Ex vicepremier e ministro delle relazioni industriali e dell’istruzione, la Gillard il 23 giugno scorso ha giurato come primo ministro, succedendo al premier laburista Kevin Rudd, costretto a dimettersi dopo due anni e sette mesi di governo perché, proponendo una tassa sul 40% sui profitti della potentissima industria mineraria australiana, si è attirato l’odio e il risentimento degli industriali.

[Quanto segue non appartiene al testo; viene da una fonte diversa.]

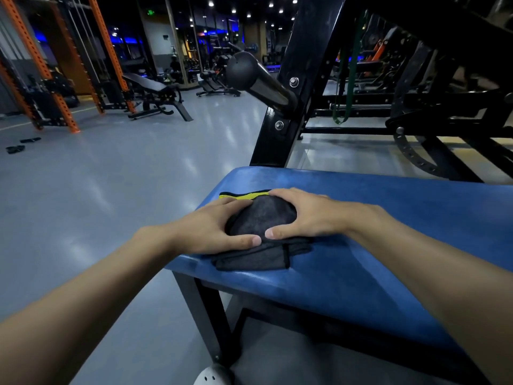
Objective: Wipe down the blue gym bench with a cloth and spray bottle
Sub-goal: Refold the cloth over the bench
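Our blue counter (pixel 388 245) runs right out of view, its padding scuffed and shiny, above a grey gym floor (pixel 111 190). On its near-left end lies a dark grey cloth (pixel 261 218), folded and bunched, a yellow edge showing. Our left hand (pixel 211 229) and right hand (pixel 308 215) cup it, each grip curled on the fabric. Beyond, a black frame (pixel 291 107), orange racks (pixel 36 65) blurred.

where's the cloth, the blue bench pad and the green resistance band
cloth (pixel 261 218): head view, on its dark bunched top between the hands
blue bench pad (pixel 388 232): head view, on bare vinyl right of the hands
green resistance band (pixel 352 73): head view, on its hanging strap
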Motion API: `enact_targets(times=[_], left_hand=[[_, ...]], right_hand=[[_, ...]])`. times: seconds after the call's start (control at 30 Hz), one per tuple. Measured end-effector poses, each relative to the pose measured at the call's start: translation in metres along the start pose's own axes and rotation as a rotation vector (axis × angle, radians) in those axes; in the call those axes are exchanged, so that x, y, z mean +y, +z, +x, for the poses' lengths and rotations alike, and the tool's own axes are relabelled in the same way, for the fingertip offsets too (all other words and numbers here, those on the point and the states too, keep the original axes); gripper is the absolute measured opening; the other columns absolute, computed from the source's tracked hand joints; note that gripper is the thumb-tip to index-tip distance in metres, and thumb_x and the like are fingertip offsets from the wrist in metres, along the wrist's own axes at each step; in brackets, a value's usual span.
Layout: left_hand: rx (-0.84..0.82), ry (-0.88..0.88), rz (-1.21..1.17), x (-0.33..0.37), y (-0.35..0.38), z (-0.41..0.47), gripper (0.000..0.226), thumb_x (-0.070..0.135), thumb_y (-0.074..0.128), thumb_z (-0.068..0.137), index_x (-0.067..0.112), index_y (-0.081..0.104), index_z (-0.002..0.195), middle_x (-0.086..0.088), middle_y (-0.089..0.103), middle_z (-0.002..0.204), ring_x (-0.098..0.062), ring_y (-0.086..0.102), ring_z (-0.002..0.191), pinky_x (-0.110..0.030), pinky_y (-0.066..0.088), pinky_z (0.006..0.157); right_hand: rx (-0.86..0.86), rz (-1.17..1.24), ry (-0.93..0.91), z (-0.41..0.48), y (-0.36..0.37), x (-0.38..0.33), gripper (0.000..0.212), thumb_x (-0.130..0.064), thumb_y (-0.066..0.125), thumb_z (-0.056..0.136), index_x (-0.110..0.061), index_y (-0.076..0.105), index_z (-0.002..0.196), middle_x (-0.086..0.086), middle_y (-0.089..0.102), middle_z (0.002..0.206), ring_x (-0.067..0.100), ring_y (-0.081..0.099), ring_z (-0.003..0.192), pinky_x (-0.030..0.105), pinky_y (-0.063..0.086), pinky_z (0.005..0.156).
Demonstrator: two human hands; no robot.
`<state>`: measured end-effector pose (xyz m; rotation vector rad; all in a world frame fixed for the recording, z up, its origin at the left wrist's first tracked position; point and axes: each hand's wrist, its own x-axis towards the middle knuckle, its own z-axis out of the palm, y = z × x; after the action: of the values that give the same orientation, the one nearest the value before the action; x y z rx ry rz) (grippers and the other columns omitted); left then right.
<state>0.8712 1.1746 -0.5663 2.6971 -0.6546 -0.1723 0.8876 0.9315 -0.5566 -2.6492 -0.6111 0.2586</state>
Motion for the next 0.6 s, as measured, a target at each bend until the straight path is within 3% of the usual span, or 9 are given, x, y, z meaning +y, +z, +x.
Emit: enact_targets(times=[0.1, 0.2, 0.33, 0.5, 0.6], left_hand=[[0.068, 0.050, -0.002, 0.009, 0.007, -0.011, 0.095, 0.084, 0.058, 0.068, 0.043, 0.033, 0.150, 0.015, 0.047, 0.144, -0.004, 0.043, 0.133, -0.032, 0.037, 0.112], [0.168, 0.081, -0.050, 0.021, 0.015, -0.021, 0.091, 0.076, 0.066, 0.070, 0.032, 0.042, 0.145, 0.015, 0.055, 0.136, -0.006, 0.051, 0.125, -0.034, 0.042, 0.107], [0.294, 0.101, -0.181, 0.051, 0.020, -0.037, 0.064, 0.047, 0.084, 0.075, 0.027, 0.057, 0.131, 0.016, 0.065, 0.113, -0.002, 0.061, 0.104, -0.026, 0.049, 0.094], [0.098, 0.244, -0.278, 0.147, 0.013, -0.046, 0.049, 0.039, 0.088, 0.073, 0.022, 0.064, 0.112, 0.014, 0.068, 0.094, 0.005, 0.065, 0.081, -0.010, 0.047, 0.070], [-0.073, 0.338, -0.448, 0.218, 0.017, -0.049, 0.053, 0.052, 0.081, 0.067, 0.023, 0.067, 0.109, 0.006, 0.074, 0.097, 0.002, 0.070, 0.083, -0.015, 0.054, 0.073]], right_hand=[[0.069, 0.084, 0.010, -0.014, 0.008, -0.007, 0.087, -0.067, 0.073, 0.070, -0.037, 0.038, 0.144, -0.015, 0.050, 0.139, 0.014, 0.047, 0.129, 0.040, 0.033, 0.112], [0.189, 0.209, 0.033, -0.034, 0.017, -0.018, 0.054, -0.046, 0.080, 0.075, -0.028, 0.057, 0.119, -0.011, 0.063, 0.111, 0.014, 0.060, 0.104, 0.033, 0.048, 0.092], [0.314, 0.284, 0.089, -0.082, 0.017, -0.031, 0.038, -0.038, 0.083, 0.073, -0.024, 0.063, 0.103, -0.006, 0.067, 0.096, 0.015, 0.064, 0.090, 0.030, 0.052, 0.078], [0.432, 0.411, 0.217, -0.202, -0.010, -0.026, 0.031, -0.030, 0.087, 0.070, -0.021, 0.071, 0.095, 0.000, 0.073, 0.091, 0.017, 0.070, 0.086, 0.036, 0.057, 0.076], [0.562, 0.466, 0.304, -0.283, -0.021, -0.017, 0.032, -0.023, 0.088, 0.072, -0.022, 0.070, 0.098, -0.005, 0.072, 0.094, 0.009, 0.068, 0.084, 0.018, 0.055, 0.069]])
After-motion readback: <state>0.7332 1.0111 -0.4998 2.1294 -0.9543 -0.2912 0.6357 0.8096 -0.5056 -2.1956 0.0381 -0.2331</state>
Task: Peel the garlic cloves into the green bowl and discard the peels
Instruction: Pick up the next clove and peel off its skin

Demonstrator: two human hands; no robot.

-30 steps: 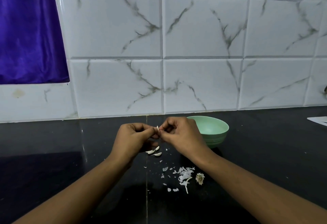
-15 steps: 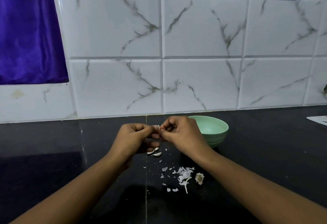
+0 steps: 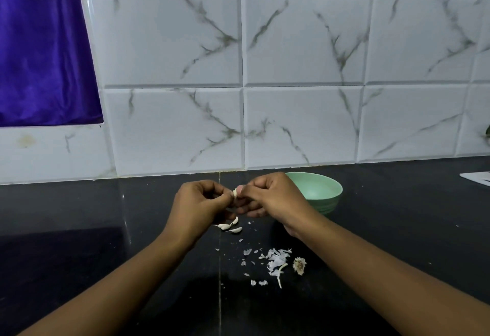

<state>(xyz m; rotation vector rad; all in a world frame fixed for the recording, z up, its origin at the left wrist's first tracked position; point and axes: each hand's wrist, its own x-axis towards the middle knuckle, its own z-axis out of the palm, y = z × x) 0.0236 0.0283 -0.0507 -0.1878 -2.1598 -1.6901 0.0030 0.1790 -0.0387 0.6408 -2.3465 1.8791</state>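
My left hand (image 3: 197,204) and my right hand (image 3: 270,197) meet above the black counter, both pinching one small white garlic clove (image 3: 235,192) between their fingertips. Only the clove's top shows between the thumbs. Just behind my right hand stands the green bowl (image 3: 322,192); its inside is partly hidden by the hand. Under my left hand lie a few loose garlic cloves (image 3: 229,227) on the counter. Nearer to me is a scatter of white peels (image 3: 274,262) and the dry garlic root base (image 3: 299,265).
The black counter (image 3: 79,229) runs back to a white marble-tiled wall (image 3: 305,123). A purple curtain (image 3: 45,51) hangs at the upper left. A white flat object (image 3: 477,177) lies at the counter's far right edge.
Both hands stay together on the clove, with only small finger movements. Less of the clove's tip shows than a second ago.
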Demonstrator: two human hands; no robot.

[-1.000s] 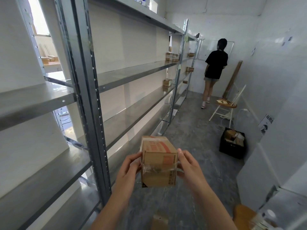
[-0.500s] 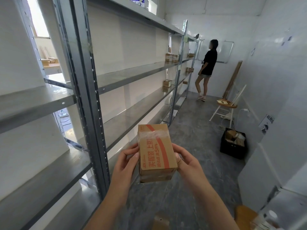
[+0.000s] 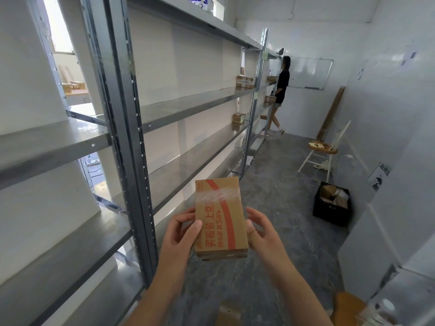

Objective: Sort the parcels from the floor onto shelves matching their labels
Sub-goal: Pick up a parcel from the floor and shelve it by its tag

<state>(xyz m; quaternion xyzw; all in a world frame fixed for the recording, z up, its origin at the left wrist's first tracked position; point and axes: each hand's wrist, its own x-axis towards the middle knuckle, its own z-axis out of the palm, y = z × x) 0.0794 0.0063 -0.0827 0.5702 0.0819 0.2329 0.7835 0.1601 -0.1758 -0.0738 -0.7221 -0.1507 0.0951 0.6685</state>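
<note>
I hold a small brown cardboard parcel (image 3: 220, 220) with red print and clear tape at chest height, its broad printed face turned up towards me. My left hand (image 3: 181, 228) grips its left side with the thumb on top. My right hand (image 3: 260, 229) holds its right side. Grey metal shelves (image 3: 188, 107) run along my left, their near bays bare. A few small parcels (image 3: 244, 81) sit on the far end of the upper shelf, and one parcel (image 3: 239, 118) on the level below.
A black crate (image 3: 329, 209) of parcels stands on the grey floor at right. Beyond it is a white chair (image 3: 323, 149) with a wooden seat. Another person (image 3: 280, 90) stands at the far shelf end. A brown box (image 3: 228, 314) lies by my feet.
I have tipped the parcel so its long printed face points up at me and raised it slightly. The far person has walked left, up to the shelves.
</note>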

La Gillard quindi da parte sua, dichiarandosi onorata di questa elezione, ha immediatamente riaperto i negoziati con i big dell’industria mineraria, i quali man mano hanno iniziato a ritirare la cartellonistica con la quale avevano mosso una pessima campagna pubblicitaria contro l’ormai ex premier, costringendolo alle dimissioni, e si sono dichiarati disponibili a compromessi sulla tassa che li ha fatti infuriare.

Ma la Gillard non è che l’ultima eletta tra le donne che guidano l’Australia. Prima di lei infatti, Quentin Bryce, politica e docente australiana, è stata la prima donna a diventare Governatore Generale dell’Australia, ovvero rappresentante in Australia della monarchia inglese. Nominata il primo maggio del 2008 dalla Regina Elisabetta II, Quentin Bryce è entrata ufficialmente in carica il cinque settembre dello stesso anno, con un discorso davanti al Parlamento.